### Data extract
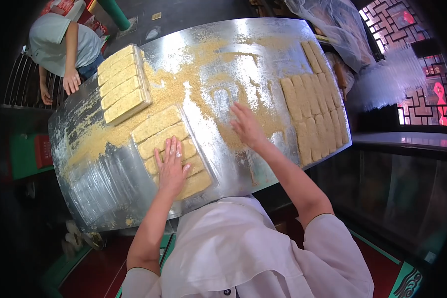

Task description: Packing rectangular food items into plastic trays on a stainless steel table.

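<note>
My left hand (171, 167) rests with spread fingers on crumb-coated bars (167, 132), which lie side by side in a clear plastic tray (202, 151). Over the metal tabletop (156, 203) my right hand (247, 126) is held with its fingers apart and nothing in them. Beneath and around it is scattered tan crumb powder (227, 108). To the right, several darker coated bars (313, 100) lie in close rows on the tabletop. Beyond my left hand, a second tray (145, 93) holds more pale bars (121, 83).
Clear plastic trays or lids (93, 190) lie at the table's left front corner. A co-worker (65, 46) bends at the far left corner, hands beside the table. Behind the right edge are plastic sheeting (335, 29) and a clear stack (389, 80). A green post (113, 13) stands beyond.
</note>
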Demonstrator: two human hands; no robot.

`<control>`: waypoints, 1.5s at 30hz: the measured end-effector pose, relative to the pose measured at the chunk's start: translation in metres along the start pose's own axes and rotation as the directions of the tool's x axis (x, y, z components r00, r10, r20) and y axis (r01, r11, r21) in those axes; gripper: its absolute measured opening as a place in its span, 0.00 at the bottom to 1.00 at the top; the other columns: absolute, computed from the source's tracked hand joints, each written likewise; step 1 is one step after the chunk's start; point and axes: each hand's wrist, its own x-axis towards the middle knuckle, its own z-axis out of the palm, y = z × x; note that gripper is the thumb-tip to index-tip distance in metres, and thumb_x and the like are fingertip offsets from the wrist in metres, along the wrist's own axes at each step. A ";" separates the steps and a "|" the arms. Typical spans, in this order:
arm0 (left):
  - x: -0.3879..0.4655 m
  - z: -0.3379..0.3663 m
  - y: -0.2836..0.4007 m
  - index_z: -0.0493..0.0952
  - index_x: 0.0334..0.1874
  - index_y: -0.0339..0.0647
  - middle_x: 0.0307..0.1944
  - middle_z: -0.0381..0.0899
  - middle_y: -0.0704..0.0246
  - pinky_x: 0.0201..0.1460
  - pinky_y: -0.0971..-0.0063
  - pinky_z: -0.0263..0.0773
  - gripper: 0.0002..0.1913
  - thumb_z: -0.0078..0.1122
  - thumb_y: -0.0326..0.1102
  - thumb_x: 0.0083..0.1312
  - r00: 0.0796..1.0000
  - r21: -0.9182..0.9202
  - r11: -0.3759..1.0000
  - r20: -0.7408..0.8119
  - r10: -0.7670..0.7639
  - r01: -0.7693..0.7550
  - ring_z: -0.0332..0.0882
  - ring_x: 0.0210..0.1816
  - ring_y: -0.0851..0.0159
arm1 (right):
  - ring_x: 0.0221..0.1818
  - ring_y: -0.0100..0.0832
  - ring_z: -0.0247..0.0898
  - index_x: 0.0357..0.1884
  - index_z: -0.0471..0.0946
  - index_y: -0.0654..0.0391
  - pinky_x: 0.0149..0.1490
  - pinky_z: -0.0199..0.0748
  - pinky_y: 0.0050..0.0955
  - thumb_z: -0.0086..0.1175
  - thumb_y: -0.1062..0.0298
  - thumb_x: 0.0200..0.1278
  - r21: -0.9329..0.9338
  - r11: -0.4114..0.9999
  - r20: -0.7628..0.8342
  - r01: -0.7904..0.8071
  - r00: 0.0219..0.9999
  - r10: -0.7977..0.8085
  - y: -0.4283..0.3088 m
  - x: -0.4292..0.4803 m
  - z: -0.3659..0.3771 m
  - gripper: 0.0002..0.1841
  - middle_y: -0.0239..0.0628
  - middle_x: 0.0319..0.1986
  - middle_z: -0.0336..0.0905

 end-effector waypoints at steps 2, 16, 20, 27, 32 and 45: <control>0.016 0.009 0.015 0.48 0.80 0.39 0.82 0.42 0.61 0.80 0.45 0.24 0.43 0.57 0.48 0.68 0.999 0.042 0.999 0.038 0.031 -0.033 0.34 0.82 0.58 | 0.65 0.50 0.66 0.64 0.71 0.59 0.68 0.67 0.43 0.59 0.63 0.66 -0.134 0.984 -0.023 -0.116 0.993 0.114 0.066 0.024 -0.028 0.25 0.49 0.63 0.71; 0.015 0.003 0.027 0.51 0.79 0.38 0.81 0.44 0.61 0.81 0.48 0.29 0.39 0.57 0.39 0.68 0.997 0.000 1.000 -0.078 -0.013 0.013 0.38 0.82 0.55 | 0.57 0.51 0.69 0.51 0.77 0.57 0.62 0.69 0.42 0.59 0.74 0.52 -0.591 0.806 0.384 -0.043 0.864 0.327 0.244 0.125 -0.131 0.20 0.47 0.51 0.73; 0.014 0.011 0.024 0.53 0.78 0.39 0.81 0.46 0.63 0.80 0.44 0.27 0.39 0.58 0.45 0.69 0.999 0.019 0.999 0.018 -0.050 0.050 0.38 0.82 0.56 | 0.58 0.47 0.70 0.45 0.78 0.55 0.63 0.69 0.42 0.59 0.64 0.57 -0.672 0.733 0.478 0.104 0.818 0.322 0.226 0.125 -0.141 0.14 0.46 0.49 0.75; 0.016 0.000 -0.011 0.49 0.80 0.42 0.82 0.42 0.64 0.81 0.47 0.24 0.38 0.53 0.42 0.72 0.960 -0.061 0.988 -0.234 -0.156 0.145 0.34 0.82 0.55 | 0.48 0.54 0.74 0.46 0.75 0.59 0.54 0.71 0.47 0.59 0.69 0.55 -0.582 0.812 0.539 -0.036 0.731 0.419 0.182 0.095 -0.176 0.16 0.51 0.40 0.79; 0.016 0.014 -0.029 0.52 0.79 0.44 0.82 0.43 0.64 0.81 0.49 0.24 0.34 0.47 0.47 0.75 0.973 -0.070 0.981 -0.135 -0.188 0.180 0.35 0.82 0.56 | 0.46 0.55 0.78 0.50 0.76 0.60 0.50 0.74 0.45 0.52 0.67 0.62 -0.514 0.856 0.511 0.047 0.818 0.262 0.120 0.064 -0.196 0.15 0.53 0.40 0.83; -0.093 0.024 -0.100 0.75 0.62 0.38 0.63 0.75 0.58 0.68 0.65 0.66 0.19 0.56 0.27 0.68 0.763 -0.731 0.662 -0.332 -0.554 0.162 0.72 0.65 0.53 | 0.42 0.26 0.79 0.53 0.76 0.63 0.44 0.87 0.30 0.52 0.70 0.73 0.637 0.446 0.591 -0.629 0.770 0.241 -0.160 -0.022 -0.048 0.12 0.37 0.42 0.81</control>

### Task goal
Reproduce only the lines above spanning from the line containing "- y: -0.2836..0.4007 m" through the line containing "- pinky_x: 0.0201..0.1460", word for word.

### Finished task
  - y: -0.2836..0.4007 m
  - index_z: -0.0493..0.0952
  - index_x: 0.0334..0.1874
  - index_y: -0.0339..0.0647
  - middle_x: 0.0307..0.1944
  - middle_z: -0.0381..0.0899
  - middle_y: -0.0704..0.0246
  - pinky_x: 0.0201..0.1460

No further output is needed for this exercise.